This is the continued saga of my foray into Janice Hardy’s Revise Your Novel in 31 Days at-home workshop (blog.janicehardy.com).
Today’s focus is on making sure the backstory is both necessary and entertaining for my readers. I am to focus on eliminating, moving or revising unnecessary backstory, particularly in the first 25% of my novel.
My story is science fiction, which means I have to create a different world for my characters to live in. I have to explain why my protagonist had to come to Earth by describing where she came from and her role in that world, which led to this mission. I thought all of this information was absolutely necessary for the reader to understand her. I was wrong. I ended up cutting out half of my first page. It was painful, a little like ripping off a Band-Aid, but now it reads so much better.
Result: I spent a good deal of time rereading my first chapter, particularly the first page, trying to figure out how I could make my protagonist more real to my readers without so much backstory. I actually went to bed to sleep on it, but sleep eluded me and gradually a new page began to form in my mind. I had to get back up and write it down before it forever faded from my memory.

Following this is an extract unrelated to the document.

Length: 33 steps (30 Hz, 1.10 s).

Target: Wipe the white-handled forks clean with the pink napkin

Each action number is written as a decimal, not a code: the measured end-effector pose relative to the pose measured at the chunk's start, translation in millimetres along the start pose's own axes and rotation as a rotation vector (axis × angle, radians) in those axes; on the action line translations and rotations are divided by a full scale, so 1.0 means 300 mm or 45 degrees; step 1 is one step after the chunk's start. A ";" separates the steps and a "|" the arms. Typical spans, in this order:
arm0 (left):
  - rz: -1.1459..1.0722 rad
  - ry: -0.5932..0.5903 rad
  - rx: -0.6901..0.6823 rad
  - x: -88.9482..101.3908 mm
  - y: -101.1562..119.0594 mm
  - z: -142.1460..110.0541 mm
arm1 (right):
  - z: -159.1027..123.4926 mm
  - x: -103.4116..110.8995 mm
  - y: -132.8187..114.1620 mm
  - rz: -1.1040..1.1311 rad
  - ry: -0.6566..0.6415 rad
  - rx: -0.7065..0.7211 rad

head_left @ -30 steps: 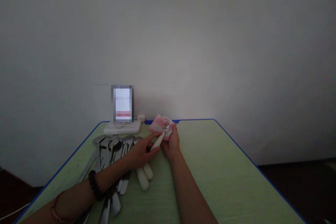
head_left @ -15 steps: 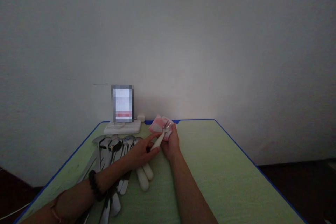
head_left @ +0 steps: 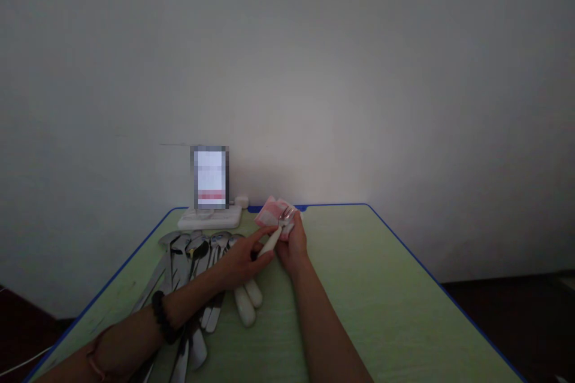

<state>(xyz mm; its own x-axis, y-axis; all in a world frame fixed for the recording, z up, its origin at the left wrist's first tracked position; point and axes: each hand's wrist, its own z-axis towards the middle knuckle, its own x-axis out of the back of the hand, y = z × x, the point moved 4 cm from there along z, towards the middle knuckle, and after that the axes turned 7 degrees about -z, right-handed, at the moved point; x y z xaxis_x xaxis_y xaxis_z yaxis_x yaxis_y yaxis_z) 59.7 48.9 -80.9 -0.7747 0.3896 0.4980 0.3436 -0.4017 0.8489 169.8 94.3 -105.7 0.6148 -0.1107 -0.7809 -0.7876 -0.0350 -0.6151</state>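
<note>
My left hand (head_left: 245, 257) grips the pale handle of a fork (head_left: 271, 241), thumb and fingers closed around it. The fork's metal tines point up and to the right, over a pink and white cloth (head_left: 269, 213). My right hand (head_left: 294, 242) is closed on that cloth, holding it behind and under the fork head. Part of the right fingers is hidden by the cloth. Beneath my left forearm lies a pile of metal spoons and other cutlery (head_left: 197, 245), some with white handles (head_left: 245, 306).
A lit, blurred screen (head_left: 210, 176) stands on a white base (head_left: 209, 216) at the table's back left. Beside it sits a small white object (head_left: 241, 201). The green table (head_left: 381, 299) has a blue edge and meets a plain wall (head_left: 359, 102).
</note>
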 end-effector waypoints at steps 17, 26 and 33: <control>-0.006 0.054 -0.057 0.002 0.007 0.003 | -0.002 0.008 0.015 -0.231 -0.038 0.050; -0.121 0.038 -0.144 -0.001 0.004 0.007 | -0.019 0.000 0.015 -0.353 -0.055 0.058; -0.163 -0.014 -0.072 -0.006 0.014 0.005 | -0.027 -0.011 0.008 -0.349 -0.014 0.030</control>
<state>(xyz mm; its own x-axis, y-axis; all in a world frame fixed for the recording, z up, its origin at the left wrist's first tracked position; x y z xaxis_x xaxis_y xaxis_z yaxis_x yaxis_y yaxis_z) 63.4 47.8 -78.0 -0.8041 0.4500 0.3885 0.2115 -0.3941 0.8944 165.5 86.6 -103.7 0.8056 -0.0898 -0.5857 -0.5904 -0.0388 -0.8061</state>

Some backstory can be necessary, but a little goes a long way. If you have a lot, especially on the first page, try deleting it and reading the page again. Then add back only what is absolutely necessary for the story to make sense. Look for other ways to tell backstory, such as dialogue, or put it in other places later on where the information is more relevant. Reserve your first page for action and presenting a character a reader can identify with. If you don’t grab them right away, the backstory won’t matter.